### EXERCISE DETAILS
Produce a verbatim transcription of the entries, with all pictures omitted.

### DATASET EXTRACT
···
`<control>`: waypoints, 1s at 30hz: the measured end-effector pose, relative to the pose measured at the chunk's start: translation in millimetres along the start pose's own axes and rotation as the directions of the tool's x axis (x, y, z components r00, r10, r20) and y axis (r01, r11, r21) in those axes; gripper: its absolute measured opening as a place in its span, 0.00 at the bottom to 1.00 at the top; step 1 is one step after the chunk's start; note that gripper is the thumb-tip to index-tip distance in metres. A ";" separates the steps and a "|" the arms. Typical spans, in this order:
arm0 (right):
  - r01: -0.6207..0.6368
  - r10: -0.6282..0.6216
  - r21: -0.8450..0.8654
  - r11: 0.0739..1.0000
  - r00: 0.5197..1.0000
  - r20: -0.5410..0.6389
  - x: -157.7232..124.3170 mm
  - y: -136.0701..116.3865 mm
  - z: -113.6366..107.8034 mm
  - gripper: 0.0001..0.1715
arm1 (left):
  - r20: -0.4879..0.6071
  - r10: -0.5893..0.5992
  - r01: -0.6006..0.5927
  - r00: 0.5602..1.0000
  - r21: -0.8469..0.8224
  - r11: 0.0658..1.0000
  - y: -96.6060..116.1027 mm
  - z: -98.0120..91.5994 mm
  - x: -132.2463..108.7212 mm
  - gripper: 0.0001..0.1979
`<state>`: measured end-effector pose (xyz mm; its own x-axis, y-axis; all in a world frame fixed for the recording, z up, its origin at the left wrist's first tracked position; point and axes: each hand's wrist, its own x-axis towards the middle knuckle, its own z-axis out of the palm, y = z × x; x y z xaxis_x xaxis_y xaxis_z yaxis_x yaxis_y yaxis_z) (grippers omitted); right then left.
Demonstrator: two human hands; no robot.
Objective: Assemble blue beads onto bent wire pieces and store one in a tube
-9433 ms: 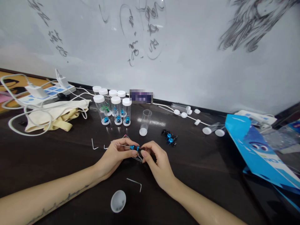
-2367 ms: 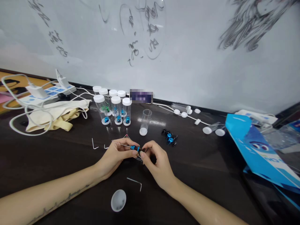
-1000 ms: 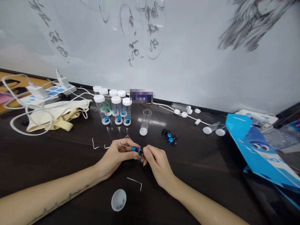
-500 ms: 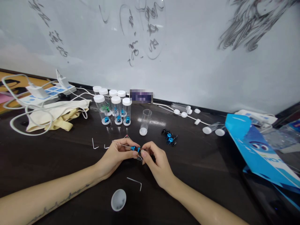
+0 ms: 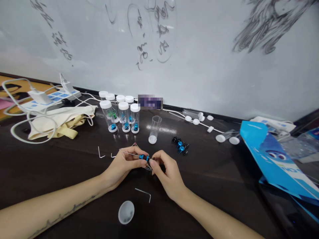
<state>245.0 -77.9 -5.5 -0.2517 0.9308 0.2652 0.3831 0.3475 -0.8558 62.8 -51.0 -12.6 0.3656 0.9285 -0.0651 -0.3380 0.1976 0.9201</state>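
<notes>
Between thumb and fingers, my left hand (image 5: 128,161) grips a small blue and black part (image 5: 143,157) with thin metal wires sticking out of it. My right hand (image 5: 165,169) is closed at the right end of the same part, its thumb and fingertips pinched against it. Beyond the hands an uncapped clear tube (image 5: 155,129) stands upright on a white base. Several blue and black parts (image 5: 181,146) lie to its right. Nearer the camera are an L-shaped metal key (image 5: 143,191) and a small white cup (image 5: 126,212) with dark bits inside.
Several white-capped tubes (image 5: 124,116) stand at the back, left of centre. Two more metal keys lie left of my left hand. A cream cloth bag (image 5: 59,122) and white cables are at the left, a blue package (image 5: 276,159) at the right. A whiteboard (image 5: 199,66) rises behind.
</notes>
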 end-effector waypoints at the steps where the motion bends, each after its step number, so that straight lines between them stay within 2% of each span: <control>1: -0.005 0.005 0.006 1.000 1.000 -0.010 -0.3 0.3 0.3 0.08 | -0.011 -0.004 0.003 1.000 -0.010 1.000 0.0 0.0 0.3 0.10; 7: -0.014 0.014 0.046 0.999 1.000 -0.008 -0.8 1.4 0.3 0.07 | -0.016 -0.013 0.013 1.000 -0.024 1.000 0.4 -0.2 0.8 0.10; 18: -0.009 0.010 -0.007 1.000 1.000 0.030 1.9 -0.3 -1.6 0.22 | 0.025 0.013 -0.013 1.000 0.002 1.000 -1.6 -0.8 1.1 0.10; 24: -0.005 0.006 0.033 0.999 1.000 -0.027 0.1 1.2 0.1 0.07 | -0.010 -0.007 0.007 1.000 -0.037 0.999 -0.3 -0.5 1.2 0.09; 27: -0.008 0.009 0.040 0.999 1.000 -0.028 0.3 1.2 0.3 0.07 | -0.009 -0.012 0.012 1.000 -0.046 0.999 -0.2 -0.9 1.1 0.09; 30: -0.002 0.003 0.025 1.000 1.000 -0.009 1.2 -0.4 -0.7 0.14 | 0.010 -0.010 0.010 1.000 -0.024 1.000 -0.6 -1.2 1.1 0.10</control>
<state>245.1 -76.8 -4.5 -0.2424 0.9327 0.2670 0.3612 0.3422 -0.8674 62.4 -49.7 -13.7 0.3773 0.9234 -0.0708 -0.3547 0.2147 0.9100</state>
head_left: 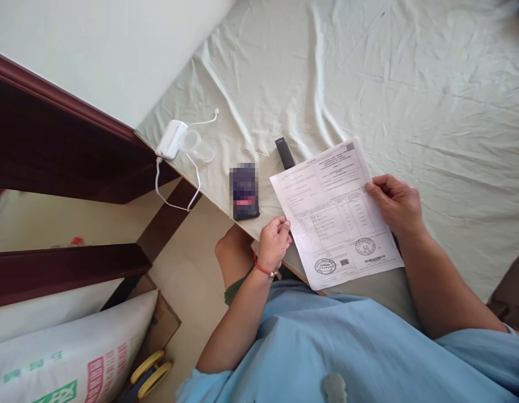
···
### EXERCISE RESULT
`<control>`: waypoints, 1s at 30hz: the measured end-effector pose, relative to the pose measured at the chunk's start: translation in millimetres along the start pose's own axes and rotation as the directions of the tool's x axis (x, y, z components r00, r10, r20) and y axis (r01, r11, r21) in those axes; gripper: its absolute measured opening as a place in its span, 0.00 at the bottom to 1.00 at the top; step 1 is one step after the chunk's start; note that gripper is the thumb-tip to index-tip distance in metres. A ";" separates the steps and a "|" the arms. Typical spans, in this order:
arm0 (right):
  - r01: -0.6207..0.6368
  - r10: -0.6282..0.6216
  - r21: -0.8450..0.8654
  - r11: 0.0739..1.0000
  - r00: 0.5197..1.0000
  - r20: -0.5410..0.6389
  - x: -157.7232..124.3170 mm
  - y: -136.0701..116.3865 mm
  - z: -113.6366..107.8034 mm
  - gripper: 0.0001..0.1715
arm1 (left):
  - r20: -0.4879..0.6071
  - r10: -0.5893..0.5992
  - r01: -0.6006..0.5927
  - r00: 0.5602..1.0000
  - r21: -0.8469..0.8224
  - r11: 0.0658..1.0000
  - y: -96.6060..116.1027 mm
  - z: -98.0120..91.5994 mm
  - x: -132.2463..108.7212 mm
  - gripper: 0.0001..0.1979
`<state>`: measured end-effector pose (xyz mm; its own x-axis, y-axis; all in a world frame fixed for the recording, z up, its origin at the left wrist's first tracked position; point and axes: each hand's wrist, its own x-axis towards the middle knuckle, its own z-axis out of the palm, y = z × x; x y z xaxis_x xaxis_y xaxis_z yaxis_x yaxis_y yaxis_z) (grippers omitted); right then left.
Demonstrator: two human hands; no robot.
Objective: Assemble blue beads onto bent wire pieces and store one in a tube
-9433 ms: 
-2367 ms: 
-1000 ms: 
-500 ms: 
+0 ms: 
<state>245.0 -77.9 -5.5 -0.2517 0.9308 0.2652 0.3831 0.3475 -0.8558 62.8 -51.0 -12.6 0.3656 0.9285 -0.0651 -0.3380 0.1976 0.9201</state>
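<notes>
Between thumb and fingers, my left hand (image 5: 128,161) grips a small blue and black part (image 5: 143,157) with thin metal wires sticking out of it. My right hand (image 5: 165,169) is closed at the right end of the same part, its thumb and fingertips pinched against it. Beyond the hands an uncapped clear tube (image 5: 155,129) stands upright on a white base. Several blue and black parts (image 5: 181,146) lie to its right. Nearer the camera are an L-shaped metal key (image 5: 143,191) and a small white cup (image 5: 126,212) with dark bits inside.
Several white-capped tubes (image 5: 124,116) stand at the back, left of centre. Two more metal keys lie left of my left hand. A cream cloth bag (image 5: 59,122) and white cables are at the left, a blue package (image 5: 276,159) at the right. A whiteboard (image 5: 199,66) rises behind.
</notes>
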 end-effector waypoints at the steps where the motion bends, each after its step number, so that straight lines between them stay within 2% of each span: <control>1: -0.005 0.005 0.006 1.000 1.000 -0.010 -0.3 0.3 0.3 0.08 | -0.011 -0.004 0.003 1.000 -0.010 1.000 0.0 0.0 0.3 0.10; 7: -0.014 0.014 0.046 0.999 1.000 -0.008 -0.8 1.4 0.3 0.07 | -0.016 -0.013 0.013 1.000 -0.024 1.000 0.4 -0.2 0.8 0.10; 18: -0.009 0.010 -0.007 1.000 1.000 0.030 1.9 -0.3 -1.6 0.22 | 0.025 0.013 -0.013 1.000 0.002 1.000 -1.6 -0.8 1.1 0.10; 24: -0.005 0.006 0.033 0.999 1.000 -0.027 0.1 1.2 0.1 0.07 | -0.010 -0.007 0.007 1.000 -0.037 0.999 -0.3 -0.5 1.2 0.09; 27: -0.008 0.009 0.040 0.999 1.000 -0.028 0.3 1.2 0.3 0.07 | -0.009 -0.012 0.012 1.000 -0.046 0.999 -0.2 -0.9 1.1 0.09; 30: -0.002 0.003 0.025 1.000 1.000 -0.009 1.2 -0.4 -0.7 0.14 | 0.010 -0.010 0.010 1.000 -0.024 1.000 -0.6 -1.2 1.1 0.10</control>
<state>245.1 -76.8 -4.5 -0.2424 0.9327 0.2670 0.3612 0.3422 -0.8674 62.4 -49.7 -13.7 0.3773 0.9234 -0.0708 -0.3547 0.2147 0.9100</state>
head_left: 

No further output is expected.